WHAT TO PRODUCE >> Copy each line containing the word "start" from the records that follow, please.

━━ EXTRACTED INFORMATION

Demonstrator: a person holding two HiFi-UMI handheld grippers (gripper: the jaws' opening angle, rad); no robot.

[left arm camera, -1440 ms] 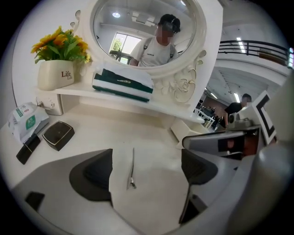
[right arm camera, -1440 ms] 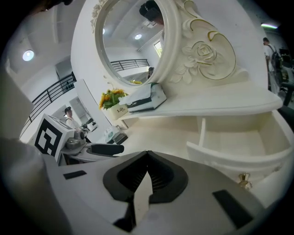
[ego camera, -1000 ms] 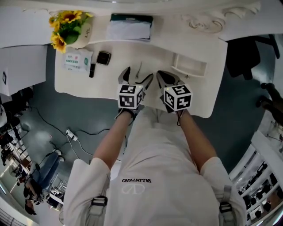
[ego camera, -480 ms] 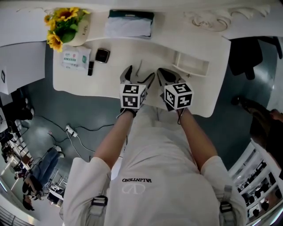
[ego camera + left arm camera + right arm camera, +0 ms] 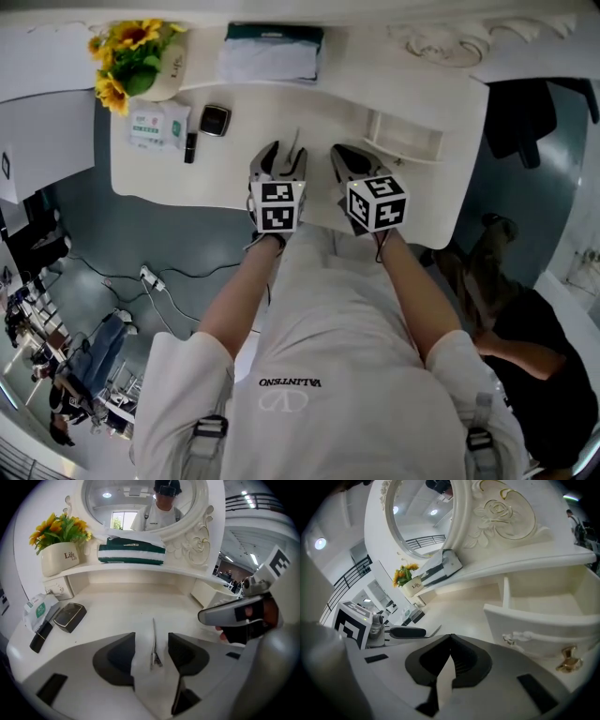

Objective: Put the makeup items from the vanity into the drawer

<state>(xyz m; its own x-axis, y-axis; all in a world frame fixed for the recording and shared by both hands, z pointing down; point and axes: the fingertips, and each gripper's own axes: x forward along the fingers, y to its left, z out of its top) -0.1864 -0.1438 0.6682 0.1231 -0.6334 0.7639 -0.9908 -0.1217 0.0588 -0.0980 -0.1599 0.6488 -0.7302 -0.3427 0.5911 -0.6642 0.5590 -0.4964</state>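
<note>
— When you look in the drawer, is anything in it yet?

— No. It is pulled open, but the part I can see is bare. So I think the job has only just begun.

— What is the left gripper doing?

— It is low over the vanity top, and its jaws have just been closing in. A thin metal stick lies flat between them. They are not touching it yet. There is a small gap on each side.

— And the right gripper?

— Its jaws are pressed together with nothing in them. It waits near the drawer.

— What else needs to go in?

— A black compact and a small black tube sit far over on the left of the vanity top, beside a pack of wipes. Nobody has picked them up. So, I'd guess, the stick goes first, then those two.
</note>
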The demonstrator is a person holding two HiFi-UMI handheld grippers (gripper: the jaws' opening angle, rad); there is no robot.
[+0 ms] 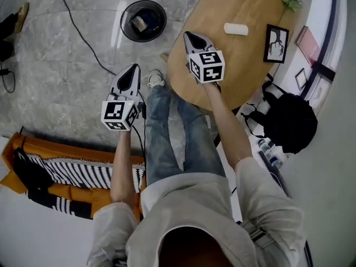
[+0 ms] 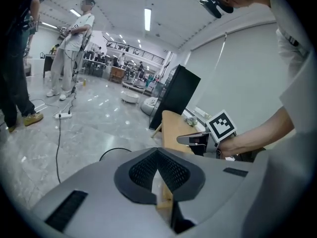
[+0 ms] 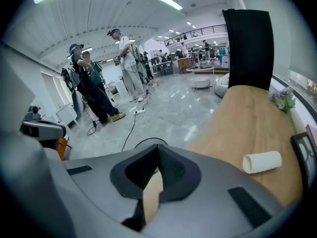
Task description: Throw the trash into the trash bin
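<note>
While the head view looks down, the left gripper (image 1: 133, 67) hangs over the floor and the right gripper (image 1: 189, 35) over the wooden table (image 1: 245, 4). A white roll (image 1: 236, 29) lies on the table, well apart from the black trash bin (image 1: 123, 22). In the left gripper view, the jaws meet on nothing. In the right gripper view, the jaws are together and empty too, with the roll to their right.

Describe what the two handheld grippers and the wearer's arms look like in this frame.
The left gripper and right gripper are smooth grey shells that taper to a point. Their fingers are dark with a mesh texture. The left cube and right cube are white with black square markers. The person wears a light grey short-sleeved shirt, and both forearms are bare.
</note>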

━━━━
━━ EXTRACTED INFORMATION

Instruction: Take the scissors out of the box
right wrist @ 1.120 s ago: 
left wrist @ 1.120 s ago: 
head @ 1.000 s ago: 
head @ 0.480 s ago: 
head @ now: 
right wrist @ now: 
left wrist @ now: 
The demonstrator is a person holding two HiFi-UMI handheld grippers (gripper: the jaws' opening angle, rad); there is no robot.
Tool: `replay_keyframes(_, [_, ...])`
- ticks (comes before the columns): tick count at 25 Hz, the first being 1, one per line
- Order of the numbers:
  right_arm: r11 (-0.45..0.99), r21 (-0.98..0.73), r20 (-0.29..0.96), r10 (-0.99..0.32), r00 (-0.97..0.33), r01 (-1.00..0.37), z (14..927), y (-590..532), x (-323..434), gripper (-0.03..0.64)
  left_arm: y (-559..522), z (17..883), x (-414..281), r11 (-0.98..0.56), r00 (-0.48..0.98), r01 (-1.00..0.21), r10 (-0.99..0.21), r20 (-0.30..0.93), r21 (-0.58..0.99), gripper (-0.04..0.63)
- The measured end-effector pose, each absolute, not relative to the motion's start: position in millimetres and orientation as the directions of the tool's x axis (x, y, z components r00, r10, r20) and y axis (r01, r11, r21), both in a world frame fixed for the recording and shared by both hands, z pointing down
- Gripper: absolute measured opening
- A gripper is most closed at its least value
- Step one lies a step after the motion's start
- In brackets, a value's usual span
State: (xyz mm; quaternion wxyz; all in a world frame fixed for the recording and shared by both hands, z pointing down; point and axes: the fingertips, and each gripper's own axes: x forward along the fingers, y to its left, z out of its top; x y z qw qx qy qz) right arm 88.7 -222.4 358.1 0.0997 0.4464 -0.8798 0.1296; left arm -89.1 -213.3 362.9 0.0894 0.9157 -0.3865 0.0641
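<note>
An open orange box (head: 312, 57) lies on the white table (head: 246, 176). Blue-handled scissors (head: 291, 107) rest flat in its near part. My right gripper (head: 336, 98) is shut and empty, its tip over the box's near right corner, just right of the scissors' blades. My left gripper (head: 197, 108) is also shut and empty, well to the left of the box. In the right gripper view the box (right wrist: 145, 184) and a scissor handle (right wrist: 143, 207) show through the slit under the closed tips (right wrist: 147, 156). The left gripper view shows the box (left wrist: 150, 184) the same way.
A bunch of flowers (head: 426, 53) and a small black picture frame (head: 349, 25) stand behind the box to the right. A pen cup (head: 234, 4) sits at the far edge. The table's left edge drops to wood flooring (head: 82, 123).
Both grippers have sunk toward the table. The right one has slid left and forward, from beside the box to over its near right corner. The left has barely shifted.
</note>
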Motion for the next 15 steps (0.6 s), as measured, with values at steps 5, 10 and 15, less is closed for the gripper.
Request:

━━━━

RESULT FOR THIS EXERCISE >>
- The measured end-effector pose, each absolute, not relative to the motion's start: position in millimetres and orientation as the directions of the tool's x axis (x, y, z components r00, r10, r20) and y axis (r01, r11, r21), both in a world frame fixed for the recording and shared by both hands, z pointing down
- Step one lies a step after the motion's start

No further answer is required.